Poi c’è mio padre, sposo di mia madre. Quando penso a lui non posso non pensare a Giuseppe, sposo di Maria. Giuseppe, che è un lavoratore come lo è mio padre, che nel silenzio e nelle poche parole porta la croce del figlio. Come nelle sacre Scritture si parla poco di Giuseppe e viene da pensare che sia poco importante, così è anche mio padre: parla poco, non lo si sente molto. Ma io sento che, se anche parla poco, lui è molto presente, e io gli sono molto presente nel cuore.
Poi c’è mio fratello maggiore, e pensando a lui mi viene in mente il Cireneo della via crucis. Anche mio fratello, come il Cireneo, si trova, nel suo pellegrinaggio su questa terra, a dover portare una croce, che non ha scelto: al Cireneo danno la croce di Gesù, a mio fratello hanno dato la mia croce, la croce dell’ AIDS, la croce della sofferenza, che lui non ha scelto.
Ora finalmente penso a mia mamma, e non posso non pensare a Maria, la Madre di Gesù, che sotto la croce piange il figlio crocifisso dall’ AIDS. Maria, che per trentatré anni porta con sé la sofferenza di aspettare il giorno della croce: mia madre, che da anni soffre nel silenzio e cammina con me sulla via del Calvario aspettando qualcosa, anche un miracolo.
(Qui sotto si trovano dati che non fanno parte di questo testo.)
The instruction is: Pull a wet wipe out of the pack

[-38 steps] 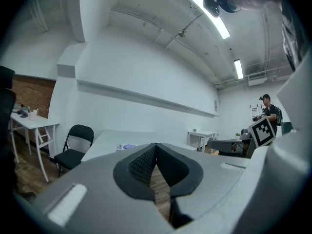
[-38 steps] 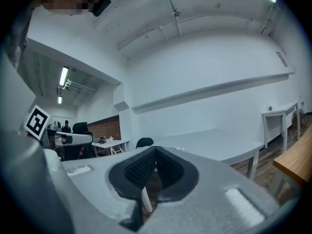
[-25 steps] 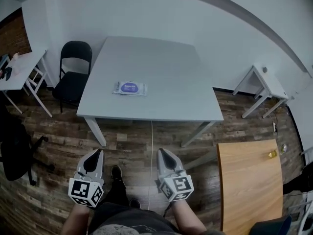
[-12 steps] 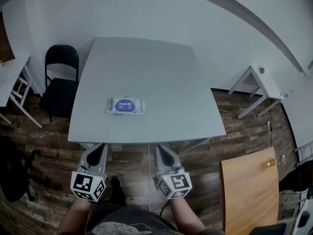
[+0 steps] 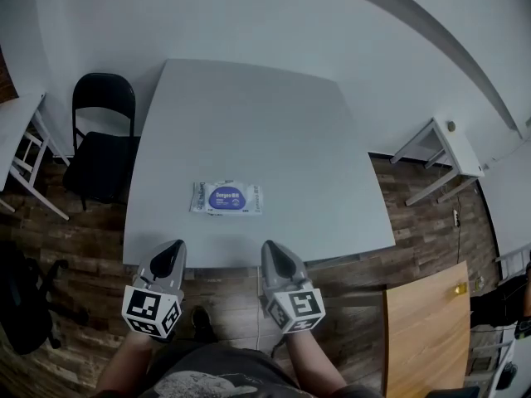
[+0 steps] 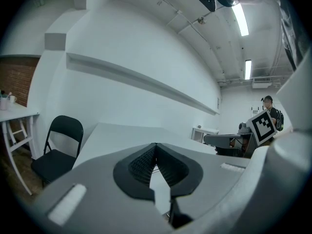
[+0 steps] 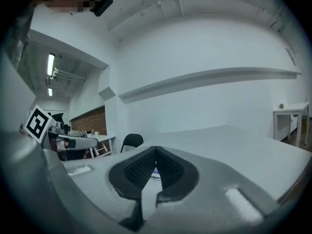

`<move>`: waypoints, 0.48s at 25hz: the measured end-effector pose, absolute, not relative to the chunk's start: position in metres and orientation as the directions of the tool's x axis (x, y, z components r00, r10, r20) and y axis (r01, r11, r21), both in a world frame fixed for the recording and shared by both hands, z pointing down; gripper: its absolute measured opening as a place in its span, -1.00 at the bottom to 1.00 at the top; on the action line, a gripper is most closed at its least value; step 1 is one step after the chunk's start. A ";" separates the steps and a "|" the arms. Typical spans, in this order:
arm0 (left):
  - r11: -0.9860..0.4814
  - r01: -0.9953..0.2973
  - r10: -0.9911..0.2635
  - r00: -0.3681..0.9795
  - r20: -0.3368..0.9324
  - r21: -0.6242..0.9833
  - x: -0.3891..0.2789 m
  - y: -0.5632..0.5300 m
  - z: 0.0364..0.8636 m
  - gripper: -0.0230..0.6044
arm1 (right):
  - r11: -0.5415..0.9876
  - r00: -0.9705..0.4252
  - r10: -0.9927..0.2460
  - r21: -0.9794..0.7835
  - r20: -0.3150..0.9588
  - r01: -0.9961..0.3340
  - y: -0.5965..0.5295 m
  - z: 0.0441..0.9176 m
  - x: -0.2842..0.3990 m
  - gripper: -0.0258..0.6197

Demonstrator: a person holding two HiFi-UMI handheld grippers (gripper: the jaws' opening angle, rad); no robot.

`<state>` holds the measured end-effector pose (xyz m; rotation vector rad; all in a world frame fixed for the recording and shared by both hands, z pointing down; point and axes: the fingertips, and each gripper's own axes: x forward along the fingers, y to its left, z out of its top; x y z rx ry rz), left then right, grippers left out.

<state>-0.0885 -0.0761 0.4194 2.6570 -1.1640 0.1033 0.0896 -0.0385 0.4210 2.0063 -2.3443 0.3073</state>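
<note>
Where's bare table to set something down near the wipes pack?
Only the wipes pack sits on the table, near its front edge. Far half and the right side are bare. Tightest: front strip between pack, left gripper and right gripper.

Blue oval label (image 5: 229,196) on the wet wipe pack (image 5: 203,198), lying on the grey table (image 5: 249,123): white print, too small and blurred to read; brand not legible. On the marker cube (image 5: 151,312) of the left gripper (image 5: 172,247) and the marker cube (image 5: 298,308) of the right gripper (image 5: 270,248): black-and-white square codes on each visible face, pattern only, without letters or digits. Same codes visible in both gripper views. No legible text elsewhere.
</note>
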 end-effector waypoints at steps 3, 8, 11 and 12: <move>-0.670 -0.718 -0.700 0.696 0.161 0.189 -0.089 -0.088 0.422 -0.87 | 0.129 -0.148 -0.975 -0.120 0.167 -0.984 -0.049 0.424 0.086 -0.95; -0.686 -0.702 -0.679 0.712 0.180 0.191 -0.080 -0.101 0.432 -0.87 | 0.145 -0.162 -0.969 -0.100 0.189 -0.984 -0.062 0.427 0.078 -0.95; -0.698 -0.688 -0.654 0.726 0.212 0.198 -0.071 -0.107 0.441 -0.87 | 0.156 -0.169 -0.967 -0.081 0.189 -0.984 -0.072 0.424 0.079 -0.95; -0.702 -0.684 -0.648 0.729 0.220 0.199 -0.067 -0.108 0.443 -0.87 | 0.157 -0.170 -0.967 -0.079 0.190 -0.984 -0.075 0.423 0.082 -0.95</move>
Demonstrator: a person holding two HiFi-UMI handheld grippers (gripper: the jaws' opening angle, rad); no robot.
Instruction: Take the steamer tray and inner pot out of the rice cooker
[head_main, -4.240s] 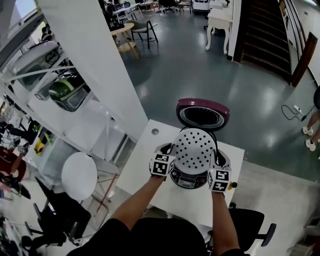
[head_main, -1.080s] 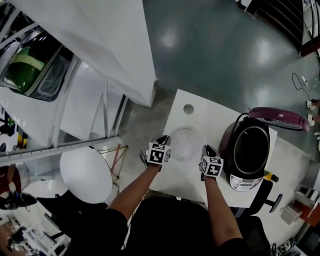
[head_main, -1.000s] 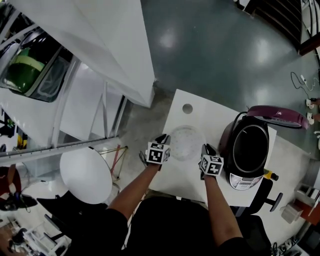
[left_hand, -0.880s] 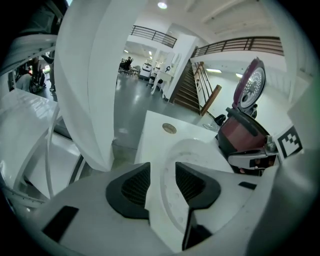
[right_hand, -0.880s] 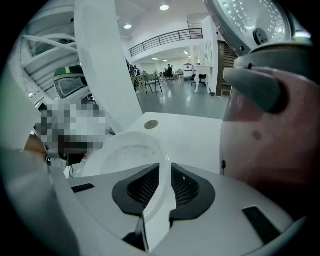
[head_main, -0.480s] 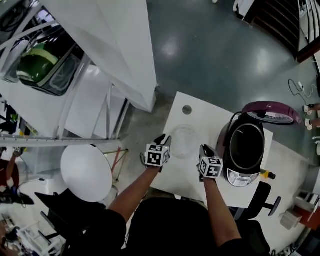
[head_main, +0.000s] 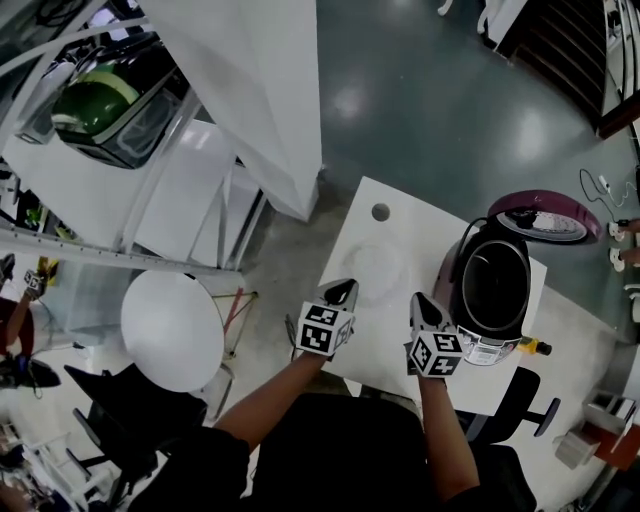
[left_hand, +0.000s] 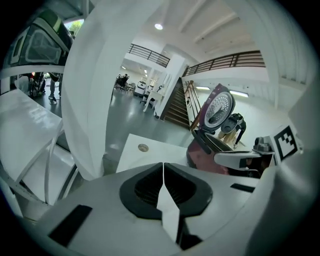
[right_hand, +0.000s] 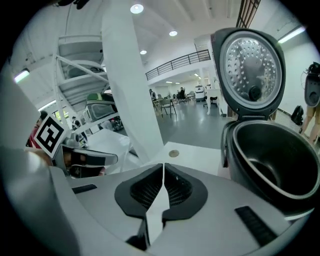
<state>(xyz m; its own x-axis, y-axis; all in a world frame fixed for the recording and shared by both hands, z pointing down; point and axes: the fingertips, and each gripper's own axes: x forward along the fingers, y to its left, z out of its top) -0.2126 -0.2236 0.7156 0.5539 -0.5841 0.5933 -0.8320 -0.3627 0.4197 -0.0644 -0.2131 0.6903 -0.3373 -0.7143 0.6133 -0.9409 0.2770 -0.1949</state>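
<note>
Steamer tray (head_main: 375, 266) is out of the cooker. It lies flat on the left half of the white table (head_main: 392, 338), just this side of the round hole (head_main: 380, 212) in the tabletop. It is pale and faint against the white surface, and its rim detail is not readable. Nothing touches it.

Off the table's left edge, well apart, is a round white top (head_main: 172, 330).

Left gripper (head_main: 343, 290): held over the near part of the table, tips pointing toward the tray, apart from it. Jaws have just been closing; the pads now meet along one line with nothing between them.

Right gripper (head_main: 421, 301): alongside the left one, between the tray and the rice cooker (head_main: 484, 349), touching neither. Jaws have just been closing as well; pads together, empty.

Rice cooker stands on the table's right half, with its purple lid (head_main: 541, 220) swung up and open. Inner pot (head_main: 492, 290) sits in the cooker body, dark, rim exposed, not yet taken out.
</note>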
Mia mamma, come Maria, aspetta sempre il mio ritorno a casa, per stare vicino a quel figlio suo, che però non può essere solo suo. Mia mamma che capisce, come Maria, che il figlio ha una sua missione, ha un suo peregrinare; ma questo peregrinare del figlio incontra spesso la madre e allora è festa.
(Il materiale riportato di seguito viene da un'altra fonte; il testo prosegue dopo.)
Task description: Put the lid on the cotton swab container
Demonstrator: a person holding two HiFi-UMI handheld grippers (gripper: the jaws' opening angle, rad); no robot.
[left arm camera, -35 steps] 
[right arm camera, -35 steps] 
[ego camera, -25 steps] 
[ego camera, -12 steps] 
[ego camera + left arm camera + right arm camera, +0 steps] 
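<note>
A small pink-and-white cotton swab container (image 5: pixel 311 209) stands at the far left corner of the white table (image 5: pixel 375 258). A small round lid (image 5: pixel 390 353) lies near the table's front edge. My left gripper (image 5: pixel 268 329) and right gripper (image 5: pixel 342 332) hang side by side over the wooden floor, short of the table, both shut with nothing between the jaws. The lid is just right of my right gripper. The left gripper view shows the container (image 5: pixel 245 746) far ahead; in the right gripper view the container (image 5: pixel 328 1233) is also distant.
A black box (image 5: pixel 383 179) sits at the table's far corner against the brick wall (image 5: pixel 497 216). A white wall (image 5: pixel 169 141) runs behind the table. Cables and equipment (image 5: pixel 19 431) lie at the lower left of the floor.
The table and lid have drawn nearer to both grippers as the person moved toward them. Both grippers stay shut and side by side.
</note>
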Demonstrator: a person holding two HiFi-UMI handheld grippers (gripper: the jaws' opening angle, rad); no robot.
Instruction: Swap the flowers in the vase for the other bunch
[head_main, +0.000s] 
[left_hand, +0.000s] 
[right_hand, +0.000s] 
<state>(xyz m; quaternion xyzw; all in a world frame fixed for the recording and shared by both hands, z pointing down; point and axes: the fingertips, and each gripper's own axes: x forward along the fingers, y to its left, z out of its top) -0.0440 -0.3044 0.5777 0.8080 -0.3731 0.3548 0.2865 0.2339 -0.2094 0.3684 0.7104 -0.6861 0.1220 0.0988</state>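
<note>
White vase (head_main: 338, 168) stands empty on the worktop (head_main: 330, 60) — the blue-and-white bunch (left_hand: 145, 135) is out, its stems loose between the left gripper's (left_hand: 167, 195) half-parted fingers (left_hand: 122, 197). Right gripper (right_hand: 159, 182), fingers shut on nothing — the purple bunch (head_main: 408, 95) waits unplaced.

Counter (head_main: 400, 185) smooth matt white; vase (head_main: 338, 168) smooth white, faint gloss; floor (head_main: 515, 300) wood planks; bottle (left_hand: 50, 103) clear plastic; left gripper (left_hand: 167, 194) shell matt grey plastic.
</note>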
Il Vangelo non parla molto degli incontri di Gesù con sua Madre, ma credo che siano come con mia mamma: incontri fatti di gioia. Mia mamma che mi ama, che porta con me la croce dell’AIDS; mia mamma che mi accudisce, che si preoccupa, che prega per me; mia mamma per la quale spesso piango, perché soffro nel sapere che soffre. Ora, grazie a mia mamma, capisco che la vita del Figlio dell’uomo non è altro che la vita di ognuno di noi.